▸ Information provided
-=-=-=-=-

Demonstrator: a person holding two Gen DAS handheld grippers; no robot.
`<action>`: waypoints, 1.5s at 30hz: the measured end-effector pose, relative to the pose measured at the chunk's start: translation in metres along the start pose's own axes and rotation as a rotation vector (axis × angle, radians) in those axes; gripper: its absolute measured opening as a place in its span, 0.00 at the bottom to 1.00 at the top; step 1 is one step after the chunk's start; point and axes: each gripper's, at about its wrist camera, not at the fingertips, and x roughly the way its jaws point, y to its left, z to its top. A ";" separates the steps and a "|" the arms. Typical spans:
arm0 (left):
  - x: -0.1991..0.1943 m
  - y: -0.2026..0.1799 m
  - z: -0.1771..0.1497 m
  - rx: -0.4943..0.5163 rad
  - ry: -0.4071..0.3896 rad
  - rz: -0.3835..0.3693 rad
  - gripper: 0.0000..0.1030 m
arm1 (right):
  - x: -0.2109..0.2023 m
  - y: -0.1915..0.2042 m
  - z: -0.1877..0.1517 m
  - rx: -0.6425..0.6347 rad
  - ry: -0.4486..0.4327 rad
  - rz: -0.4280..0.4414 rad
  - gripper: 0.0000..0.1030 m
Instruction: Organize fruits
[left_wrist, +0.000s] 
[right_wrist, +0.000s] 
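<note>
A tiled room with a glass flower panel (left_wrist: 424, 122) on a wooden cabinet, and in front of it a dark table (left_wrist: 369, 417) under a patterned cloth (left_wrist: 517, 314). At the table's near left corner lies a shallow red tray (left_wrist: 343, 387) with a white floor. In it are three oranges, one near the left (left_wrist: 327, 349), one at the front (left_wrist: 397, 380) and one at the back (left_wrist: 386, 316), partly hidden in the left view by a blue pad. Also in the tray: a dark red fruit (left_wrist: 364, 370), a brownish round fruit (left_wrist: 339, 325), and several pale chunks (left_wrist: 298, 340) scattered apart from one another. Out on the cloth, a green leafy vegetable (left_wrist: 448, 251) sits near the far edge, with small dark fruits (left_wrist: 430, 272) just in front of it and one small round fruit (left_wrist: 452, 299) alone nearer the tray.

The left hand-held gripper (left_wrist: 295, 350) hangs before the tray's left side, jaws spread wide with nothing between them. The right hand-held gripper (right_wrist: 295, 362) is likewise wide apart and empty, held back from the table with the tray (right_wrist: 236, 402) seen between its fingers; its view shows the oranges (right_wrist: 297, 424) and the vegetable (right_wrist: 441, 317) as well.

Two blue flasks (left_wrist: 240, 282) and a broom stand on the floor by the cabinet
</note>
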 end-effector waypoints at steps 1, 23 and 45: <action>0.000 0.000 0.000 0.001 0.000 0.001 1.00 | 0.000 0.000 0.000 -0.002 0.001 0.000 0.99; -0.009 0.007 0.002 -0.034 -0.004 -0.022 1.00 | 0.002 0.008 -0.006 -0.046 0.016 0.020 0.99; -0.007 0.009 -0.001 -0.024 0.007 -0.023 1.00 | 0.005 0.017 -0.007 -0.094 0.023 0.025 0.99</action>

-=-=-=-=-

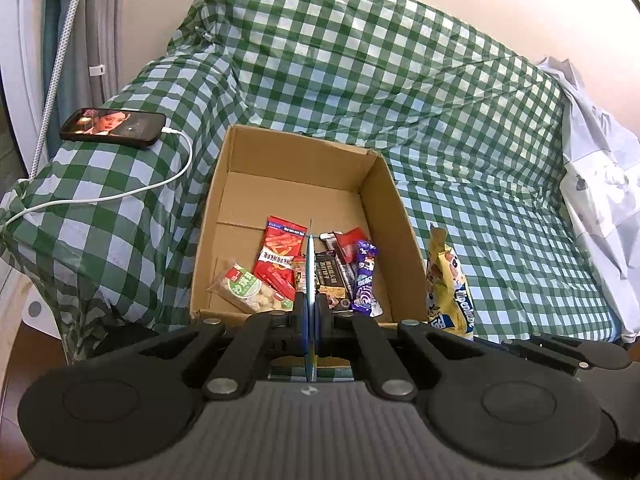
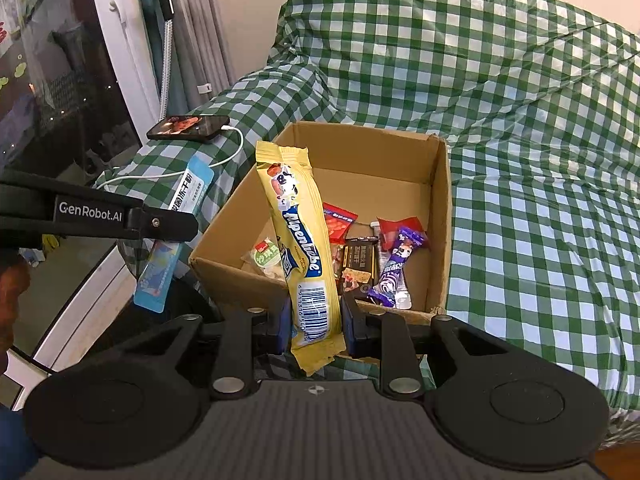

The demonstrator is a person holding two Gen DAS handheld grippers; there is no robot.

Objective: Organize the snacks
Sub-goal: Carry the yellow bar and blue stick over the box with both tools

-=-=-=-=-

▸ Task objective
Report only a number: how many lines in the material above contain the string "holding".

▸ Solution to the exercise
2